E altrettanto contano le variabili soggettive oscillanti tra fisiologia e patologia, che si traducono in una vera fantasmagoria di fattori distorsivi del tempo. Alcuni sono immediati: la paura e la malattia lo rallentano, l’euforia o l’attenzione lo accelerano. Altri sono più sorprendenti, come le visioni sinestetiche, in cui i giorni si associano ai colori, i mesi a cerchi anti-orari o a spirali, gli anni a ellissi imperfette. Altri ancora, sono perturbanti: è il caso delle crono-alterazioni nell’isolamento o in certe lesioni cerebrali, dell’«eterno presente» nei bambini iperattivi, del non-tempo negli psicotici.
Del resto, che il tempo abbia una «forma» lo ricorda anche il codice Morse, dove l’alternanza di punti e linee con i relativi intervalli fa emergere le frasi un po’ come i puntini fanno emergere volti o alberi nei quadri di Seurat.
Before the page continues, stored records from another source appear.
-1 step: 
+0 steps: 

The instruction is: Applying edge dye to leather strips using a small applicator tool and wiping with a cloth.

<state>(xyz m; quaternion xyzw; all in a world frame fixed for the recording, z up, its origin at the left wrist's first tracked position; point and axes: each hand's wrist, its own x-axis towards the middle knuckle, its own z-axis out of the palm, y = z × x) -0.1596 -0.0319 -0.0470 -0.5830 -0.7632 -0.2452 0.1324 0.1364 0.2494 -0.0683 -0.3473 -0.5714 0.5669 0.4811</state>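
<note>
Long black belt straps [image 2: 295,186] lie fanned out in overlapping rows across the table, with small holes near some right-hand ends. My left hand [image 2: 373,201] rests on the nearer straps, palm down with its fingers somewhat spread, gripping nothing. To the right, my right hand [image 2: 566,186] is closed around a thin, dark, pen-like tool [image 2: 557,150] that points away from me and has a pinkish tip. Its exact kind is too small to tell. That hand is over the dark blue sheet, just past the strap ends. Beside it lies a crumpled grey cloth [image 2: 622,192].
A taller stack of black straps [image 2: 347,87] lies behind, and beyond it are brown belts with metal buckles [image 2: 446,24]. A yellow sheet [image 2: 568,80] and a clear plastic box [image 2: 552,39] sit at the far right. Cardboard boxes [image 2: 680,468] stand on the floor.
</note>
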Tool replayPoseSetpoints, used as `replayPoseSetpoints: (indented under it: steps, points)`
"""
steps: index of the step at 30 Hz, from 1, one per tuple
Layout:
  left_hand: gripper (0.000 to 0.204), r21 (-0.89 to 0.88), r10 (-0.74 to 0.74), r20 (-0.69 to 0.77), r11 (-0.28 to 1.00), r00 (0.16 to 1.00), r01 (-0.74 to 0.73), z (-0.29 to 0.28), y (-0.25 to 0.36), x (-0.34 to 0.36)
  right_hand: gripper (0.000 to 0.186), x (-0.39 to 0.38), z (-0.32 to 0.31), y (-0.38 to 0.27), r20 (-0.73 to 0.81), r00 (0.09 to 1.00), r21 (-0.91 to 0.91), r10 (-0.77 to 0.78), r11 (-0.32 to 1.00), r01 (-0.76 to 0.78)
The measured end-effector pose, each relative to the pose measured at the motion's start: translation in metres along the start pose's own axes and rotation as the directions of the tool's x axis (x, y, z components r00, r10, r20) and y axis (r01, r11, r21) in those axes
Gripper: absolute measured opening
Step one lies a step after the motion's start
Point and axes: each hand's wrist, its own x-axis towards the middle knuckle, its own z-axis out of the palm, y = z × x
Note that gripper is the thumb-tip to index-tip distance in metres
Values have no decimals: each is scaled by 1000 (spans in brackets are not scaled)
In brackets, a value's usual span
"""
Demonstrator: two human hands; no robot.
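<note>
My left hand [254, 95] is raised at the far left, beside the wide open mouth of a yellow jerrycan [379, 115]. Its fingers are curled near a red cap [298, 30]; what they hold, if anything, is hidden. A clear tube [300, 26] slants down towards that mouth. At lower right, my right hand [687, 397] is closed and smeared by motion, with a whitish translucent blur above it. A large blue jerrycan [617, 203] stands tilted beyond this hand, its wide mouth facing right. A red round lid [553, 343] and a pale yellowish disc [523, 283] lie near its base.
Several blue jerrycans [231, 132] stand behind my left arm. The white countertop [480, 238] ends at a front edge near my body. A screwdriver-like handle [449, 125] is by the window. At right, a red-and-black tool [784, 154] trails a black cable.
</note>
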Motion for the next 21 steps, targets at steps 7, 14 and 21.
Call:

Alla fine di questo percorso incrociato — tra soluzioni aperte e domande inevase — è possibile almeno reimpostare la rotta concettuale. Condividendo la cerniera evoluzionistica, la prospettiva di Smolin e quella di Hammond-Buonomano convergono anche nel descrivere quella dialettica fluida tra cervello e ambiente (esteso dalla stanza in cui siamo alle vastità dell’universo) di cui l’ordine temporale è solo un aspetto, anche se tutt’altro che secondario. Se, come scrive Putnam, «la mente e la realtà costruiscono insieme la mente e la realtà», anche il tempo deve rientrare in questa costruzione. Separati solo per convenzione — in quanto unica e contigua è la materia che li veicola — il tempo «esterno» della fisica e quello «interno» del cervello cercano una difficile sincronia: ma pensare che il primo possa scorrere senza passare per il filtro del secondo, questa sì è un’illusione, se non un’allucinazione.